Ursula K. Le Guin, “Song of Herself”, in The Last Interview, p. 134.
Looking back over the Earthsea novels, the notes I took on them over a year of working through this volume, on and off, it seems to me that I could start reading A Wizard of Earthsea again now and have a lot more to say, new insights, based on having re-read the whole series, having gone back to the start. Just as I saw them anew a decade after I first read them. You don’t come back to the same place, just the same point on the spiral.

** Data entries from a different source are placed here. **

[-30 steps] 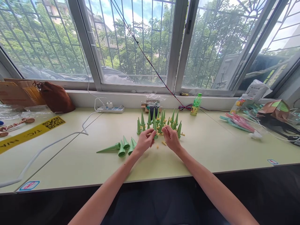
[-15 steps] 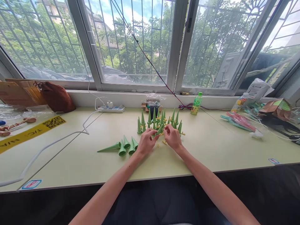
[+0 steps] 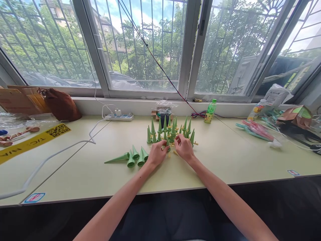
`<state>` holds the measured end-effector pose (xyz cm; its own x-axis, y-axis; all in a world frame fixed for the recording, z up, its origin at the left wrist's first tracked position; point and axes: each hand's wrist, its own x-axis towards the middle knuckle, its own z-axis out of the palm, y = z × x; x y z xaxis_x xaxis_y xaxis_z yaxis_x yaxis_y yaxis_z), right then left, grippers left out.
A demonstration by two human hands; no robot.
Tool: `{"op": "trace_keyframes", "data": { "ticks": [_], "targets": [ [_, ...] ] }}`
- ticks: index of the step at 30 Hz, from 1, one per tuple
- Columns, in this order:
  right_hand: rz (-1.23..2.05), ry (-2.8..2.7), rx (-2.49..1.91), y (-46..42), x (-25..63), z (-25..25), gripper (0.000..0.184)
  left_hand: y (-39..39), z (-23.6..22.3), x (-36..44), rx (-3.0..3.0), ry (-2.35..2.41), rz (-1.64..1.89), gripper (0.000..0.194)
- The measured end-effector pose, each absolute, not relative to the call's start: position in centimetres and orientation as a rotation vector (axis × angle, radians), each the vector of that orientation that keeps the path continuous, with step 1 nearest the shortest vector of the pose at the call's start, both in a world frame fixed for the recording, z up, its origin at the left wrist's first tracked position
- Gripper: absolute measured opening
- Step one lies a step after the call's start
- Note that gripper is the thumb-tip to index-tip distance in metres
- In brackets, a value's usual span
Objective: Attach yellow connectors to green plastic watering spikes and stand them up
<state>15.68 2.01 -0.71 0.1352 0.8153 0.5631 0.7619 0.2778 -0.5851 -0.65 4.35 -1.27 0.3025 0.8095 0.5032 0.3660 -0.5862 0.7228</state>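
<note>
My left hand (image 3: 157,153) pinches a small green plastic cone (image 3: 168,143), which stands nearly upright between thumb and fingers. Just to its right, my right hand (image 3: 185,148) has its fingers drawn together. Whatever they hold, if anything, is too small or hidden to name. Beyond both hands stands a cluster of green cones (image 3: 159,126), points up, with small yellow fittings sticking out of several. A loose yellow fitting (image 3: 176,153) lies on the table by my right hand. Left of my left hand are several more green cones (image 3: 130,160) with open bases, one lying flat.
A green-capped bottle (image 3: 210,111) stands at the back right, near pink and teal plastic wrapping (image 3: 258,130). A white power strip (image 3: 119,117) sits by the windowsill, its white cable (image 3: 62,150) running left. A brown pouch (image 3: 60,105) and yellow tape (image 3: 35,142) lie left.
The cone in my left hand has turned from a slant to nearly upright and moved slightly left. My right hand has hardly shifted.
</note>
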Motion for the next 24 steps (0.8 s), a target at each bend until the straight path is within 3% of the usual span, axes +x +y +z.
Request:
{"op": "trace_keyframes", "data": {
  "ticks": [12,24],
  "targets": [
    [0.218,-1.947,-1.143,1.1,14.7,-0.6,0.013,4.2,-0.8,-0.7,2.128,1.128,1.264,0.015],
    [0.316,-2.172,-1.165,0.8,14.5,-0.8,0.008,4.1,-0.3,-0.5,2.107,1.150,1.481,0.023]
  ]
}}
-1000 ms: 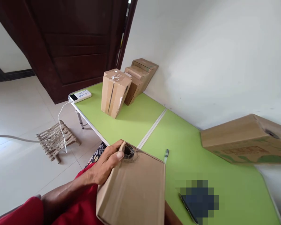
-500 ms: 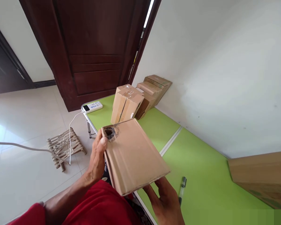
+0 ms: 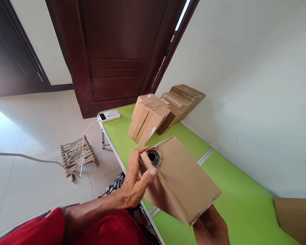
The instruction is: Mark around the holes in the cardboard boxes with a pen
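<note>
In the head view, our left hand (image 3: 135, 182) holds the far left corner of a brown rectangular cardboard box (image 3: 185, 180), thumb beside its dark-rimmed round hole (image 3: 153, 157), and our right hand (image 3: 211, 226), partly hidden, grips its near right end, the box tilted over the near long edge of the green, pale-edged table (image 3: 237, 177). Toward the table's far end we see a cluster of taped brown cardboard boxes (image 3: 149, 119), with a white oblong device with a black screen (image 3: 109, 116) at the far left corner.
</note>
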A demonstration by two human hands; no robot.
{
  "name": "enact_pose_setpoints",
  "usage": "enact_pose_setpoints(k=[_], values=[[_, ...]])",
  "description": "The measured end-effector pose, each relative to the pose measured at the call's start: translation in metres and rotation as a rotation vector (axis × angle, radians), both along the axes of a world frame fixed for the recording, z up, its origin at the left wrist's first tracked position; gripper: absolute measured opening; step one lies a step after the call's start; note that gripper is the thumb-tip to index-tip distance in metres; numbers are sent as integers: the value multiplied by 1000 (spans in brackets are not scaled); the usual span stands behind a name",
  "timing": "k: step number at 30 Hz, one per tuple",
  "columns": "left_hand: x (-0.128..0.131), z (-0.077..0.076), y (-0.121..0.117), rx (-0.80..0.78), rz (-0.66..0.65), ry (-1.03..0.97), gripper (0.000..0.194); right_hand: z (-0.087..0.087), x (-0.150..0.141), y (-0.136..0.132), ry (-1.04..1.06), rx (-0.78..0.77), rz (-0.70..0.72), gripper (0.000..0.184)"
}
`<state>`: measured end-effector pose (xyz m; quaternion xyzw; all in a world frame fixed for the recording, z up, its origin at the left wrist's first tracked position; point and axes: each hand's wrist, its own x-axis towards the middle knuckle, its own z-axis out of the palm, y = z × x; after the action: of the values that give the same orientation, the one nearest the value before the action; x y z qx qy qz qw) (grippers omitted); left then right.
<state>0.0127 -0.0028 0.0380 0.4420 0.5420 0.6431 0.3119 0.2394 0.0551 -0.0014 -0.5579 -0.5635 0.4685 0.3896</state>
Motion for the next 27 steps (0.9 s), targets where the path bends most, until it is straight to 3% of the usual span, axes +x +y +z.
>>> enact_pose_setpoints(k=[4,9,12,16,19,22,27], values=[[-10,-10,-3,19,88,44,56,4,-32,22,55,-29,125,65],[-45,-13,6,110,311,108,55,10,-93,48,190,92,317,56],[-82,-17,30,124,490,198,58,8,-142,64,239,199,349,57],[-121,-42,74,109,598,227,76,-9,-182,68,213,241,321,67],[-123,-64,89,65,630,251,83,-22,-188,53,175,256,357,66],[-110,-79,84,22,638,296,91,-30,-189,40,134,273,400,69],[-106,-82,82,-40,613,342,109,-27,-203,43,57,310,410,80]])
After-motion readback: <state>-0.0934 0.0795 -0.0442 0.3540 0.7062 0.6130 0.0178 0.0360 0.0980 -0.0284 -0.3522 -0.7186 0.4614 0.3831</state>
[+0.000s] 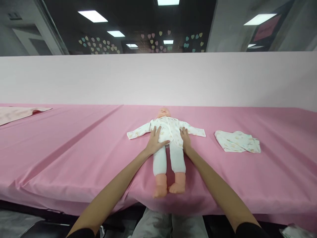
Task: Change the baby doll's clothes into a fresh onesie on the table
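A baby doll (163, 112) lies on its back with its head toward the wall and its bare feet near the table's front edge. It wears a white patterned long-sleeved top (169, 127), both sleeves spread out sideways, and its legs are white down to the shins. My left hand (156, 141) rests with fingers spread on the left side of the top, thumb across the lower hem. Along the right side of the top lies my right hand (185, 138), fingers stretched out and touching the cloth; its thumb is not clearly seen.
Folded white patterned clothing (237, 141) lies to the right on the pink sheet (94, 142). A pale pink cloth (19, 114) is at the far left. Behind the table stands a low white wall (158, 79) with dark glass (148, 23) above it.
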A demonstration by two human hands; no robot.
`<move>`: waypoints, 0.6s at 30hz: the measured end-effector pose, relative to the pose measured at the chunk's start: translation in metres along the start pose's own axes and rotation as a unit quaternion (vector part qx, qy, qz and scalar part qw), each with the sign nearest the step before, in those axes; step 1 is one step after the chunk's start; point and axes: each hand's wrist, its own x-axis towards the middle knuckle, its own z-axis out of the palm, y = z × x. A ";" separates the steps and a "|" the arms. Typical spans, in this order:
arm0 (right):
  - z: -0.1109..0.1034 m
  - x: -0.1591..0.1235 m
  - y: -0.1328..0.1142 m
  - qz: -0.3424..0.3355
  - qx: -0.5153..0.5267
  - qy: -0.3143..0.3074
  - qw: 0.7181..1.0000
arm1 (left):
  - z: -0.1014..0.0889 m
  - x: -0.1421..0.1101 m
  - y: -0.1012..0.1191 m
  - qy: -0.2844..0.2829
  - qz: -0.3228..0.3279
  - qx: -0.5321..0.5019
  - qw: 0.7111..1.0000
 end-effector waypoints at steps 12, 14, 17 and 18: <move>-0.026 -0.007 -0.030 0.037 0.229 0.102 0.967 | -0.003 0.020 -0.009 -0.017 0.101 -0.004 0.995; -0.026 -0.015 -0.045 0.016 0.132 0.071 0.989 | 0.000 0.020 -0.008 0.018 0.125 0.034 0.991; -0.028 -0.027 -0.061 0.031 0.008 0.035 0.999 | 0.004 0.015 -0.001 0.046 0.173 0.108 0.978; -0.029 -0.028 -0.063 0.030 -0.011 0.029 0.999 | 0.005 0.013 0.003 0.048 0.185 0.124 0.974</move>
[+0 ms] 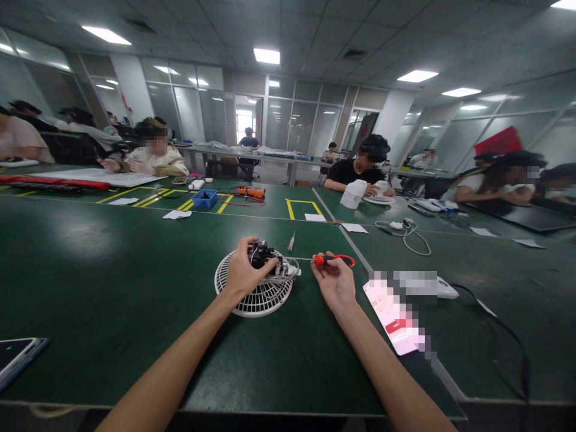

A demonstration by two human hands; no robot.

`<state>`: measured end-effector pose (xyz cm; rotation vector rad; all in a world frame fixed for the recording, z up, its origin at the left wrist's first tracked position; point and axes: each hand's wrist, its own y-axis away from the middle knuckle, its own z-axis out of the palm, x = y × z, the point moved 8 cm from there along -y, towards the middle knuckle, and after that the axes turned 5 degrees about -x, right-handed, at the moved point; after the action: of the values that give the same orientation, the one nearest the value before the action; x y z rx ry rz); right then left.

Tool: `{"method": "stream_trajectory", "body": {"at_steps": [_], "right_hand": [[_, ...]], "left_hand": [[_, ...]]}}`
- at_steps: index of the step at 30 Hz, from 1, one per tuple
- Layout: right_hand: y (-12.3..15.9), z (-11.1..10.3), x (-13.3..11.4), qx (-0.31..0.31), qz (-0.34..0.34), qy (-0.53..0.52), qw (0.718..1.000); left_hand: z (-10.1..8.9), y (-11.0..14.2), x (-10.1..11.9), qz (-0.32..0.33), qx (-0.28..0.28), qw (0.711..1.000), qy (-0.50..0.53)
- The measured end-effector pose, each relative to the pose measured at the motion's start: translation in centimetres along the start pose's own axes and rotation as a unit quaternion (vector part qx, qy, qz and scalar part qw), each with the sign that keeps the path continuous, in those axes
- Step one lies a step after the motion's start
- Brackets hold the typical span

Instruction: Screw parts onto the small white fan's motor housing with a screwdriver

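Clearly, the left hand [244, 270], fingers spread, grips a black, seemingly plastic assembly [260, 254]. The right hand [336, 284] pinches an orange-and-black screwdriver [320, 260].

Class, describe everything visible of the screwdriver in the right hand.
The screwdriver has an orange-and-black, plastic-looking handle and a thin, metallic-looking shaft. The right hand holds it roughly level above the table, shaft pointing left toward the black mechanism in the left hand; whether the tip touches is too small to tell.
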<state>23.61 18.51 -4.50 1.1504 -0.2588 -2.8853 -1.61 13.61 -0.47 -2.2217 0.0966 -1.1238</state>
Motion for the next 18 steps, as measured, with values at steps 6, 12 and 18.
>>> {"method": "stream_trajectory", "body": {"at_steps": [6, 12, 18], "right_hand": [[0.35, 0.20, -0.10, 0.017, -0.008, 0.003, 1.000], [0.01, -0.39, -0.19, 0.029, -0.055, 0.041, 0.997], [-0.09, -0.65, -0.19, 0.030, -0.077, 0.065, 0.994]], "left_hand": [[0.05, -0.10, -0.24, -0.004, 0.004, 1.000, 0.009], [0.04, -0.05, -0.24, -0.005, 0.002, 1.000, 0.006], [-0.05, -0.02, -0.20, -0.002, 0.010, 1.000, 0.004]]}}
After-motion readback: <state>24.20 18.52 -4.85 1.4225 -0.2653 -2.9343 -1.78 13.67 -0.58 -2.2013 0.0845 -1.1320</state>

While I was reading The Books of Earthsea, I also read The Last Interview, a collection of interviews with Le Guin over the course of fifty years or so, culminating in her final conversations with David Streitfeld. I found, at the time, that the interviews were much more interesting read alongside the books. Reading “Earthsea Revisioned”, I found myself thinking about how interesting it was to read Le Guin’s non-fiction about her own work alongside that work, especially this evocation of what she was doing with Tehanu. When you’re reading The Books of Earthsea, I strongly recommend finding some of her non-fiction to complement it.
Otherwise, The Books of Earthsea is a finely put together, if hefty, masterwork of literature. I love having all of these stories together, as a whole, as Le Guin herself came to envision them. I also find myself thinking not of an Earthsea cycle, coming around again, but an Earthsea spiral, coming around in a different place.